C'mon now, asking King to give up boomer cultural references is like asking him to give up air.
― papal hotwife (milo z), Sunday, 16 June 2024 22:36 (three months ago) link
yeah that seems kinda rude
― werewolves of laudanum (VegemiteGrrl), Sunday, 16 June 2024 22:43 (three months ago) link
The cultural references didn't bother me, and some of the Holly character stuff is handled pretty well, if not to justify King's ongoing fascination with her. But the never-ending Covid/lockdown/MAGA stuff was so tedious, and comes across quite clearly as King venting his spleen over the covidiots and anti-vaxxers he comes across on social media (and maybe IRL too). I mean, did people really bring up the specific vaccine they got as a conversation starter like that?
The villains were probably the most interesting thing in the story but I felt their potential was squandered. And I have NO idea what he was going for with those poetry/book deal subplots...
― Duane Barry, Monday, 17 June 2024 11:19 (three months ago) link
People really did bring up the particular vaccines they got like that.
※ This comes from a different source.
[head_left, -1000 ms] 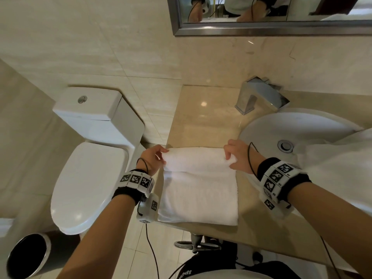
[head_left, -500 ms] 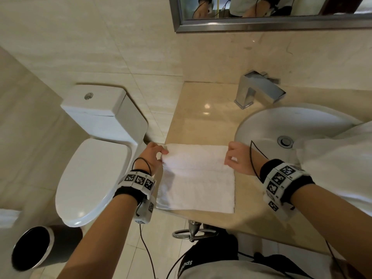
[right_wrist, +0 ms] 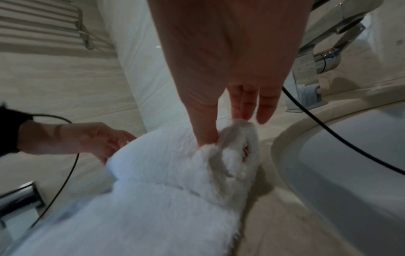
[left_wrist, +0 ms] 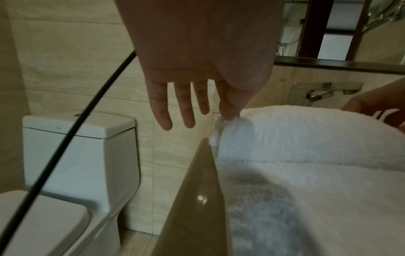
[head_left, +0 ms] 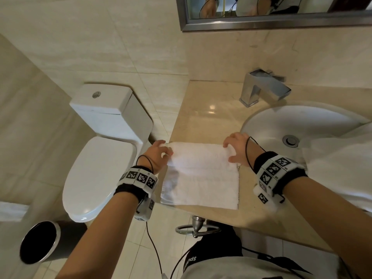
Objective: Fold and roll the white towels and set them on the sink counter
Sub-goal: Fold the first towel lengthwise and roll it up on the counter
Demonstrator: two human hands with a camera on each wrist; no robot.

― Marten Broadcloak, mild-mannered GOP congressman (Raymond Cummings), Monday, 17 June 2024 11:21 (three months ago) link
Fair enough, it just wasn't my experience! Holly's reactions did sometimes feel realistic, given her hypochondria, it just wasn't fun when it was happening every single paragraph
― Duane Barry, Monday, 17 June 2024 11:26 (three months ago) link
He can keep the boomer references but then maybe have the protagonists actually be boomers or make the stories period pieces instead of having middle-aged characters with the frame of reference of a septuagenarian There’s a funny review of the outsider that takes him to task for having the iirc mid-40s protagonist remember seeing on the news that John Lennon was shot; in the latest collection there’s a character younger than me who has never heard of apps or comments sections. It’s ridiculous. Stuff like this more than bloat/indulgence is what makes ppl conclude king became uneditable at some point I think. Holly is a great example, it’s obv fine to set fiction in the pandemic & objections to that are weird imo but king does it in the most hamfisted way imaginable. holly gibney is one of his worst characters (the depiction of neurodivergence is better than M-O-O-N but you can’t say much more) & I lost count of the number of times the narrative gives some variation on “holly has changed a lot since book one of this series”, it’s “character” “development” handled as clumsily as the covid stuff Having said that I had a pretty good time with you like it darker! Some real bangers, a few duds (Finn is a lesser in the death room with a different ethnic caricature)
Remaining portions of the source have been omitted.